Published at Thursday, 25 July 2019. Kitchen Island. By Renee Jourdain.
Even smaller kitchens can accommodate small islands as long as you make sure that you have plenty of room to move around the island while you're working. A rule of thumb says you need 4' of space between the island and kitchen cabinets and appliances on all sides. That may not be feasible for you, but don't try to cut your travel space down too far, because it will probably cause congestion. One solution to having an island in a smaller space is to install one with pull-out shelves that will give you the extra work space you need it and can then be pushed in to not take up as much room. The National Association of Home Builders estimates that 80% of all prospective home buyers express interest in having a kitchen island. Therefore, installing an island will not only add functionality to your kitchen while you're living in the home, but it will also increase the sales value of your property and your chances of selling your home.
The right island will make any kitchen both functional and beautiful. They can form the center of a kitchen design. The challenge is to learn where you can find custom kitchen islands to meet your needs at an affordable price. The answer is to work with the right cabinetmaker. Many cabinet makers charge a small fortune to build an island that meets your needs. Most pre-designed and pre-fabricated kitchen island designs will not provide the combination of features and dimensions you want.

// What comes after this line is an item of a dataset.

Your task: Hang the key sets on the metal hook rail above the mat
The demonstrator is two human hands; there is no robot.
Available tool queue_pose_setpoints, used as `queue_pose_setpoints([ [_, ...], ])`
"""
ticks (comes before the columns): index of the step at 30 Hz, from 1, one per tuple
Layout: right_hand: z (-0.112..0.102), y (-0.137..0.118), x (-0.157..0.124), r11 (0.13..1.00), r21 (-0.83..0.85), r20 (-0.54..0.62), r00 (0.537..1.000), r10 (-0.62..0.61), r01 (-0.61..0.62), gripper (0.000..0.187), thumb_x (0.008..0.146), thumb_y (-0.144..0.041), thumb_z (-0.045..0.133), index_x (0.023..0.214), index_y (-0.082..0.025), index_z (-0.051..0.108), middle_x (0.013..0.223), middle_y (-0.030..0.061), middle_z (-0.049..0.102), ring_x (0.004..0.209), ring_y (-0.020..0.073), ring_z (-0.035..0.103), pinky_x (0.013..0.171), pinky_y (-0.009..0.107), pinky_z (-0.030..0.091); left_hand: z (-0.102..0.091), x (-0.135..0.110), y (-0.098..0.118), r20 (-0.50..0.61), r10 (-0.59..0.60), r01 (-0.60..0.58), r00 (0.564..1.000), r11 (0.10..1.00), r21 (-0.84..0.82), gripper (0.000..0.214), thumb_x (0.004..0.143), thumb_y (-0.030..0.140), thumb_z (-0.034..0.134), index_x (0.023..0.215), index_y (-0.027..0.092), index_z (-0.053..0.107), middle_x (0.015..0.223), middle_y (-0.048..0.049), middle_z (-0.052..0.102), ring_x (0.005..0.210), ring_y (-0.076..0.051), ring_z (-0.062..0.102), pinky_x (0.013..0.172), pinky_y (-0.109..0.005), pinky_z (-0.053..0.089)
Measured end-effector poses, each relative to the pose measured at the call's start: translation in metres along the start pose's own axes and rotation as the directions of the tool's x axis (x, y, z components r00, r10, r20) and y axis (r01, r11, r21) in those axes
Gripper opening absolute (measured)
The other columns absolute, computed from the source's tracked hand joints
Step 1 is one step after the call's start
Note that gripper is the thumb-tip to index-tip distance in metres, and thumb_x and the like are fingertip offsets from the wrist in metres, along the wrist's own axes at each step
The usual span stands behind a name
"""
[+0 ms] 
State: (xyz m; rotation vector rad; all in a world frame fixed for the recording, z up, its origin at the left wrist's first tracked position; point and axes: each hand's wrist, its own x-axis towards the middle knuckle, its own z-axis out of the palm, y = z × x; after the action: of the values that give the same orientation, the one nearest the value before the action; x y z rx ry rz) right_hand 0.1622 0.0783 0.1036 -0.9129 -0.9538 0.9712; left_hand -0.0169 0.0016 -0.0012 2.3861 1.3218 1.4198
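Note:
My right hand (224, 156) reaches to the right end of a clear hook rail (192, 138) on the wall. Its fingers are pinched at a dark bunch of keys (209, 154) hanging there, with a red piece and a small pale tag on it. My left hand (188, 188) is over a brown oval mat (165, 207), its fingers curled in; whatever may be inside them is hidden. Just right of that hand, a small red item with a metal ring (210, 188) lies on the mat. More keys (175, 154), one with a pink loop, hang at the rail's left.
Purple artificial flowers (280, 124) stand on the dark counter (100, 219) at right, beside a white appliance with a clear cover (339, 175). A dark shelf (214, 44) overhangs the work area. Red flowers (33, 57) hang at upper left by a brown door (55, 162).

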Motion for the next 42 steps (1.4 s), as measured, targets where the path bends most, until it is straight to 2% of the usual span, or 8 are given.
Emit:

Your options are to use something you do not want or to pay for the custom island.
Another con is space. While it was mentioned previously that there are rolling islands, if space is at a premium, an island may just not be practical. There is nothing more frustrating to a cook than having something ”in the way” when you are trying to prepare meals for your family, or yourself. If your kitchen is small, while you may long for extra storage space and countertop, an island might not be the best solution. One con that was noted was placement of an island can disrupt the flow of a kitchen. The work-flow in a kitchen revolves around a triangle of refrigerator, sink, and range. An island can actually disrupt the flow of this working triangle, causing more issues in preparation, cooking, and cleanup. It is important to have placement so there is not a dead zone in the kitchen, or an area of countertop that goes unused due to the placement of the island. The bottom line on having a kitchen island would be to determine the size of your kitchen and the amount you are comfortable with spending. There are numerous kitchen designers who can help with the decisions.